_Action item_: Find the line in the entries below that contains "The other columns". Repeat it exactly, and every line after it through the line that contains "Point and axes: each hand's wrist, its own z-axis".

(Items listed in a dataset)
+++

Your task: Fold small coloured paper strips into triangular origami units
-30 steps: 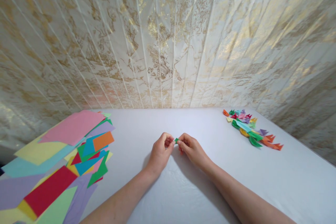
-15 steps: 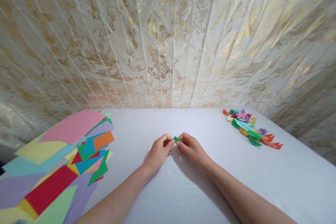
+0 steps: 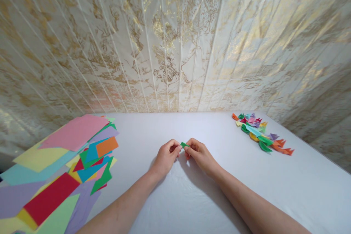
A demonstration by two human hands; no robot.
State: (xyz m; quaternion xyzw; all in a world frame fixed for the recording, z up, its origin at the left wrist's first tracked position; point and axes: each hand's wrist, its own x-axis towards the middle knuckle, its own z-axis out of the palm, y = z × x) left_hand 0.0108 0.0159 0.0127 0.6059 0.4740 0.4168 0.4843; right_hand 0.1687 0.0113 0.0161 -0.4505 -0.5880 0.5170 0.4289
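Note:
A small piece of green paper (image 3: 184, 144), seemingly folded, is pinched between both hands above the middle of the white table (image 3: 175, 193). My left hand (image 3: 166, 156) grips its left end between thumb and fingertips. On the other side, my right hand (image 3: 200, 153) holds the right end with the thumb in front and the index finger curled behind. Only the green upper part shows; the fingers cover the rest.
Coloured paper sheets, such as a pink sheet (image 3: 75, 131) and a red rectangle (image 3: 52, 197), overlap on the left. Several small folded paper pieces (image 3: 255, 131) lie at the back right. A gold-patterned curtain (image 3: 170, 44) hangs behind the table.
The view has shifted very slightly. Both hands keep their pinch on the green paper, with almost no visible movement.

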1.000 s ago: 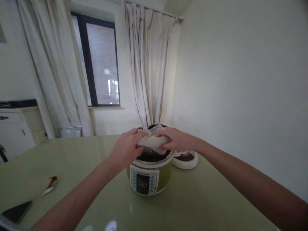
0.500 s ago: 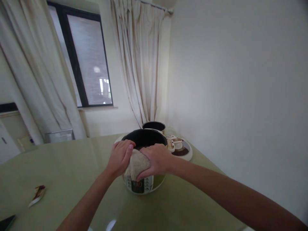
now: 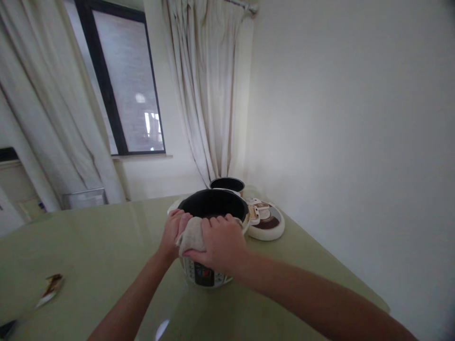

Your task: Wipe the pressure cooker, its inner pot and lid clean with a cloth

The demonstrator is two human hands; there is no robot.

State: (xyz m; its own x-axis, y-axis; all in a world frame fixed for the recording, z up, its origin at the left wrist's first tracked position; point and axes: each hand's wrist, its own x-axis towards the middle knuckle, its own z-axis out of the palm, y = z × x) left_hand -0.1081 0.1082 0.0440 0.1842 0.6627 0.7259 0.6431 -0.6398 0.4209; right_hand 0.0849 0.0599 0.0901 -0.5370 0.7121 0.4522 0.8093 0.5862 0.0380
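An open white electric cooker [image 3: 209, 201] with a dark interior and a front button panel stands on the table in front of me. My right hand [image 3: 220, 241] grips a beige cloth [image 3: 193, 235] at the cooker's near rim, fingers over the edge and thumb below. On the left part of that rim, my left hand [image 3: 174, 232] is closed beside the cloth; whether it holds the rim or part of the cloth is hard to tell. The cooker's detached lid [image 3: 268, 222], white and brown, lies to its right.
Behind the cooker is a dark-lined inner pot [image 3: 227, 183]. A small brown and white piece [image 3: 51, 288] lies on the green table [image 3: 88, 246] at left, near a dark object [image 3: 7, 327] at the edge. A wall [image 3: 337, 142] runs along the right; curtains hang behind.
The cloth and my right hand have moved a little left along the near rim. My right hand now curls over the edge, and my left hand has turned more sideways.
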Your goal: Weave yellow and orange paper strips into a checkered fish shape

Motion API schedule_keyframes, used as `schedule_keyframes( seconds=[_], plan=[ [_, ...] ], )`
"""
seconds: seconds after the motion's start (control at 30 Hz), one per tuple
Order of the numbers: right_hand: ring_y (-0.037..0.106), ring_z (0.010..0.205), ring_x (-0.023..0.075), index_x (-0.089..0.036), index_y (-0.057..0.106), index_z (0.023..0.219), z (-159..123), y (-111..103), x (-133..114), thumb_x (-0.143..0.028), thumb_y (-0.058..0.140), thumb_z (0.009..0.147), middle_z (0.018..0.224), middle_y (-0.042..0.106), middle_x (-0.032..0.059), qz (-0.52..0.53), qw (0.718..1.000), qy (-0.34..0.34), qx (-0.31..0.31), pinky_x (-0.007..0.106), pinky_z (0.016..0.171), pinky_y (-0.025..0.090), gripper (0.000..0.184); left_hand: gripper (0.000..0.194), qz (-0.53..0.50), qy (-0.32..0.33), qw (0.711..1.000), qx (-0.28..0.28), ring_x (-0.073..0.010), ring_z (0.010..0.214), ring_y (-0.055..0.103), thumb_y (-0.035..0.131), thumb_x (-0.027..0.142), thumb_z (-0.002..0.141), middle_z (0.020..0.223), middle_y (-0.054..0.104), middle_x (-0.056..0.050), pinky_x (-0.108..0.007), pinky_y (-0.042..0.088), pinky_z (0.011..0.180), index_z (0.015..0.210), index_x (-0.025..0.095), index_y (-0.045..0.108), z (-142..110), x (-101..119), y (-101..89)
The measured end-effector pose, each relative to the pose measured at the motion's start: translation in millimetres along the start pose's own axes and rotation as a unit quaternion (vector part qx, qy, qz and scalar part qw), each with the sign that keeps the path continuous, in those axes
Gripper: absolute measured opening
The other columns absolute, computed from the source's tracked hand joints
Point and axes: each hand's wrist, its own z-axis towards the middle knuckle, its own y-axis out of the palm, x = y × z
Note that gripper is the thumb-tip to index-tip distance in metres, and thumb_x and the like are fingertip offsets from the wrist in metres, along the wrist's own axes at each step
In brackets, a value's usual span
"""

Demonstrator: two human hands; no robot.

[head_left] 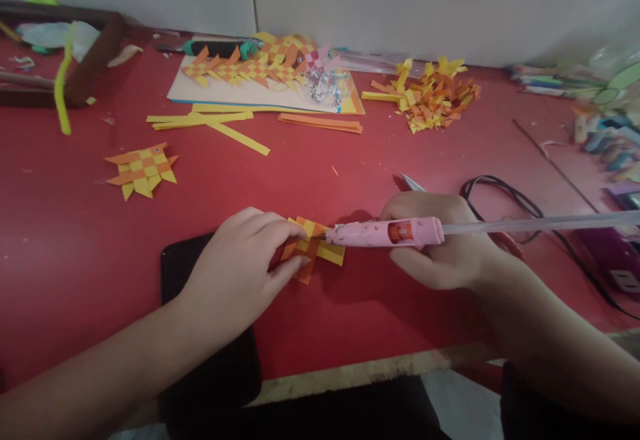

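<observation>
My right hand (440, 240) is wrapped round a pink glue gun (370, 233) that points left, a clear glue stick (540, 223) trailing from its back end. Its nozzle meets a small woven piece of orange and yellow paper strips (327, 253) on the red table. My left hand (245, 260) pinches the left side of that woven paper between thumb and fingers. Under the left forearm lies a black flat object (185, 260). A woven paper fish (145, 170) rests to the left, apart from both hands.
Behind are yellow strips (235, 137), orange strips (320, 123), several woven fish (240, 70) on a card, and a heap of paper scraps (435, 97). A scissors-like metal tip (411, 182) and a black cable (500, 183) lie beyond my right hand. A brown tray (100, 47) stands far left.
</observation>
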Motion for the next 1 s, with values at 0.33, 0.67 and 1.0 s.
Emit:
schedule_keyframes(
  seconds=[0.33, 0.67, 1.0],
  plan=[
    [0.045, 0.048, 0.0141, -0.023, 0.041, 0.066, -2, -2, 1, -0.017, 0.047, 0.071, 0.056, 0.05, -0.0012, -0.025, 0.999, -0.027, 0.004, 0.029, 0.049, 0.03, 0.01, 0.018, 0.003, -0.001, 1.0, -0.003, -0.0241, 0.084, 0.061, 0.073, 0.029, 0.085, 0.093, 0.072, -0.003, -0.038, 0.047, 0.075, 0.1, 0.02, 0.066, 0, 0, -0.6],
    [0.044, 0.049, 0.0145, -0.024, 0.042, 0.068, -5, -4, -1, -0.019, 0.048, 0.07, 0.056, 0.049, -0.0023, -0.044, 0.999, -0.003, -0.012, 0.028, 0.048, 0.028, 0.008, 0.012, 0.008, 0.037, 0.999, 0.021, -0.023, 0.083, 0.061, 0.067, 0.027, 0.088, 0.092, 0.072, -0.003, -0.037, 0.048, 0.078, 0.098, 0.02, 0.066, -1, 1, -0.1],
    [0.057, 0.057, 0.0186, -0.024, 0.056, 0.081, -12, -15, 5, -0.022, 0.053, 0.074, 0.07, 0.063, 0.0041, 0.023, 0.997, 0.019, 0.064, 0.033, 0.051, 0.041, 0.007, 0.012, -0.079, -0.022, 0.993, 0.086, -0.0168, 0.086, 0.068, 0.062, 0.024, 0.092, 0.096, 0.071, -0.002, -0.027, 0.055, 0.075, 0.103, 0.021, 0.066, -3, 5, -3.1]
  ],
)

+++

_Answer space_:
The other columns absolute, computed from the source's tracked hand joints
Point and axes: each hand's wrist, its own z-axis towards the middle knuckle, its own y-axis out of the palm, x = y × z

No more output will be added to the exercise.